• _What to work on_:
Go through the data and report each line that holds the string "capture".

=== Section Start ===

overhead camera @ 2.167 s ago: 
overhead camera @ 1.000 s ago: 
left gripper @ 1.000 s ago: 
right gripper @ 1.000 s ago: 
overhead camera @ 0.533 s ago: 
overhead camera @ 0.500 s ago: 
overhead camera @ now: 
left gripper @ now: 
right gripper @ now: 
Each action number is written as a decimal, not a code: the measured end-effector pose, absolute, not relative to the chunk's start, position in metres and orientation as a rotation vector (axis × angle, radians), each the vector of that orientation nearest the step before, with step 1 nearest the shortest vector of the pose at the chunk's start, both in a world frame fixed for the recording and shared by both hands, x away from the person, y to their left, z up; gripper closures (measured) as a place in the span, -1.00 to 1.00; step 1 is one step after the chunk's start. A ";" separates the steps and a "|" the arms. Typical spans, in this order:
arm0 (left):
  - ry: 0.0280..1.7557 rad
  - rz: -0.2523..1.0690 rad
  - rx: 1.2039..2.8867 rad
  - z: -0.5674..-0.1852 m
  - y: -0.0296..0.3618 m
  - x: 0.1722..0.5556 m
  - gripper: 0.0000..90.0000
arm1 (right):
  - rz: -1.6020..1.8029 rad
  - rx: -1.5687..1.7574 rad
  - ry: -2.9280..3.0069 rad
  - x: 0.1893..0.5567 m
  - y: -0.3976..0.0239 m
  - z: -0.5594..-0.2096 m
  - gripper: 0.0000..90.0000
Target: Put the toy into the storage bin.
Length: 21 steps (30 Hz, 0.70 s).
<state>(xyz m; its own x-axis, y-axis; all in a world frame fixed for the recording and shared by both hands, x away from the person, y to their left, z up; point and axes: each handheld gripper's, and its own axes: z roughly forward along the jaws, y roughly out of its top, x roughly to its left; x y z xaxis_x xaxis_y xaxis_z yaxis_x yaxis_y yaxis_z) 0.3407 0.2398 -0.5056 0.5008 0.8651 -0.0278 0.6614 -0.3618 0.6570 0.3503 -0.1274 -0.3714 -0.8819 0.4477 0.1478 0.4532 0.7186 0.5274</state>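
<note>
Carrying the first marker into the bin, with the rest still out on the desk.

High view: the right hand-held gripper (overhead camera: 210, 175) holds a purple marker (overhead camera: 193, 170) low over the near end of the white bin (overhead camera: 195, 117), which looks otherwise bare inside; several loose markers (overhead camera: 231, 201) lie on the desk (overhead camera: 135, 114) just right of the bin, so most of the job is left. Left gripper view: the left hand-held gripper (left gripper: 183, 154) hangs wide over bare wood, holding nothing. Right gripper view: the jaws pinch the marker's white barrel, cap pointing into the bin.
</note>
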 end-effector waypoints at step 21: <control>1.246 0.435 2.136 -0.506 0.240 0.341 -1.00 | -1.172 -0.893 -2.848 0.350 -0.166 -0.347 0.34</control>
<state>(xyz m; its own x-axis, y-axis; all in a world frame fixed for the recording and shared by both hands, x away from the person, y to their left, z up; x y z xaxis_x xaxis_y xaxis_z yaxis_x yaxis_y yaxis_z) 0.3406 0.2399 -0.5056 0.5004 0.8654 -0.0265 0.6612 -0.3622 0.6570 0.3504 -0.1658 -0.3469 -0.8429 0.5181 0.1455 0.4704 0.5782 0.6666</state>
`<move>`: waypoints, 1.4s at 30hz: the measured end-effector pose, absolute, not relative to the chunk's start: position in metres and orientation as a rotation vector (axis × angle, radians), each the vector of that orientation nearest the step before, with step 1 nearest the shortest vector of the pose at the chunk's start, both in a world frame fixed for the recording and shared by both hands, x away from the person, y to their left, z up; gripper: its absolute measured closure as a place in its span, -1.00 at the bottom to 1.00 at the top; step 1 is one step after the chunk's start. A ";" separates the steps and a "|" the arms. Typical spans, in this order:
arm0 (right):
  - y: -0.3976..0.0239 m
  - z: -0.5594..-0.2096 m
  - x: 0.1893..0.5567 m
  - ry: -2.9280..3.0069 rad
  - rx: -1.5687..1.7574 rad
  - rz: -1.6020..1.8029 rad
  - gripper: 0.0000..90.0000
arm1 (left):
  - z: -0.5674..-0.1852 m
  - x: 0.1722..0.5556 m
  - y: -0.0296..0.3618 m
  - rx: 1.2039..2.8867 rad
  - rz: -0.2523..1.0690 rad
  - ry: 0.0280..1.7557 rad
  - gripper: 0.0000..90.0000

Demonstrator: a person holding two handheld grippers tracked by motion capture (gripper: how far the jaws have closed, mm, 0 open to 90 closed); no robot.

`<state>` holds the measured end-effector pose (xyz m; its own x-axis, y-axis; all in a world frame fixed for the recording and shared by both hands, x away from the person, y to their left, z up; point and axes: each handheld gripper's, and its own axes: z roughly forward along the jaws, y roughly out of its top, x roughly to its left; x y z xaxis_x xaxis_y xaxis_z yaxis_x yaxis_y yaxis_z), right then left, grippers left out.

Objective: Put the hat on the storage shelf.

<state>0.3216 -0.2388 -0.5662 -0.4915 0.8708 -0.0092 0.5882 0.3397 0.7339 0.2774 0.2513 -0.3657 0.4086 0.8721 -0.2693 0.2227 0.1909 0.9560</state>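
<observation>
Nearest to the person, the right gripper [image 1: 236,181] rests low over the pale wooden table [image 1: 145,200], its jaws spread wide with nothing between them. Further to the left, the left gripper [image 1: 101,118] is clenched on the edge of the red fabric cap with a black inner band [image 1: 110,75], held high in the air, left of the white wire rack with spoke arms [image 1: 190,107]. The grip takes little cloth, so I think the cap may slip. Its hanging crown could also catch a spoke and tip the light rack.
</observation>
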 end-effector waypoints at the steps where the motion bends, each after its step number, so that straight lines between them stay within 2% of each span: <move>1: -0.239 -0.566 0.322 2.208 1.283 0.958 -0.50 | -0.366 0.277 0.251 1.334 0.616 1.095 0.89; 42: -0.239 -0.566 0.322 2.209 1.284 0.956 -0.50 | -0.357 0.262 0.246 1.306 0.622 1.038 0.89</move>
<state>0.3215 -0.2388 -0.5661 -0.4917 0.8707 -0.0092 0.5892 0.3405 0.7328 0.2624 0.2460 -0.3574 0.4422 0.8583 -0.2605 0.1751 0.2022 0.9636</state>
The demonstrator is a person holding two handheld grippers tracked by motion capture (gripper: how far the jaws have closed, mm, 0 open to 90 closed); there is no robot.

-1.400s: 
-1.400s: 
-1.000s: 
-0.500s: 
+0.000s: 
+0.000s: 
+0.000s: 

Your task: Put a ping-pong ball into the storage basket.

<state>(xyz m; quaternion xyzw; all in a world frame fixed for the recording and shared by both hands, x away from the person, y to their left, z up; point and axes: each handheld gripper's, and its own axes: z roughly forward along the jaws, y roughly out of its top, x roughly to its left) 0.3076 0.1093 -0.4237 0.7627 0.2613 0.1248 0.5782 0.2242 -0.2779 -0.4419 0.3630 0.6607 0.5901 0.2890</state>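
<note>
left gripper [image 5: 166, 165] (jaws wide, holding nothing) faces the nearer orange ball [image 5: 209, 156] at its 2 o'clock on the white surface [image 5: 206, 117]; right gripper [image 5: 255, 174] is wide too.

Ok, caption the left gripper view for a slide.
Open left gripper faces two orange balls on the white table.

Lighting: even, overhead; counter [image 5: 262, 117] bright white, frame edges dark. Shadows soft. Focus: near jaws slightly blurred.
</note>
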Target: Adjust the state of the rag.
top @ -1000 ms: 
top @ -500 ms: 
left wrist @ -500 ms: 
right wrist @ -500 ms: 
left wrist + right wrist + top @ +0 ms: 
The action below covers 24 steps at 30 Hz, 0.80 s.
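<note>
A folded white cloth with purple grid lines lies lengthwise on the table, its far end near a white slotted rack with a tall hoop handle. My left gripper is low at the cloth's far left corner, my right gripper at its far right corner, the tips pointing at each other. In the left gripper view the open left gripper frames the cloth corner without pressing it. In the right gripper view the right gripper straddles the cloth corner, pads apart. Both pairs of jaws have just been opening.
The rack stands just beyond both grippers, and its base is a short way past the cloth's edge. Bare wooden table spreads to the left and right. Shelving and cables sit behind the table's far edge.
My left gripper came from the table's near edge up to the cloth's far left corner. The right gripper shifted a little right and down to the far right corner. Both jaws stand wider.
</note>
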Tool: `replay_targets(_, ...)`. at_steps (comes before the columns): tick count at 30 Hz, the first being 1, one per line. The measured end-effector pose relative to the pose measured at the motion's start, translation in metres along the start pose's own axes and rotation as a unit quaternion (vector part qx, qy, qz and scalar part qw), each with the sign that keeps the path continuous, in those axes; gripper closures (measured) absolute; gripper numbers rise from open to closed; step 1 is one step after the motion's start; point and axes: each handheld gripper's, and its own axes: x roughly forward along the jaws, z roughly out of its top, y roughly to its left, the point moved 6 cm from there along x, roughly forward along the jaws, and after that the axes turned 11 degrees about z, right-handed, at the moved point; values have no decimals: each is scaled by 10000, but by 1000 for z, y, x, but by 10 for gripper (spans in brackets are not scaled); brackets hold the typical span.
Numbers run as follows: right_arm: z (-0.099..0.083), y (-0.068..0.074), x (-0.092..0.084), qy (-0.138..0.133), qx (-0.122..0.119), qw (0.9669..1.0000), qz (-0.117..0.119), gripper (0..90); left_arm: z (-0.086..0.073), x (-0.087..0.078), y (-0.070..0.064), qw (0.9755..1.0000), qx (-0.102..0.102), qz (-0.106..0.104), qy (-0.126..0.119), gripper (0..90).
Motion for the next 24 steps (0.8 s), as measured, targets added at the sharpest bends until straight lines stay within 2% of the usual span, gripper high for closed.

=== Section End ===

• _Task solution_:
Demonstrator: a person holding two handheld grippers tracked by motion capture (gripper: how far the jaws have closed, mm, 0 open to 90 closed); no robot.
The demonstrator is a person holding two handheld grippers tracked by motion capture (gripper: how far the jaws have closed, mm, 0 open to 90 closed); there is no robot.

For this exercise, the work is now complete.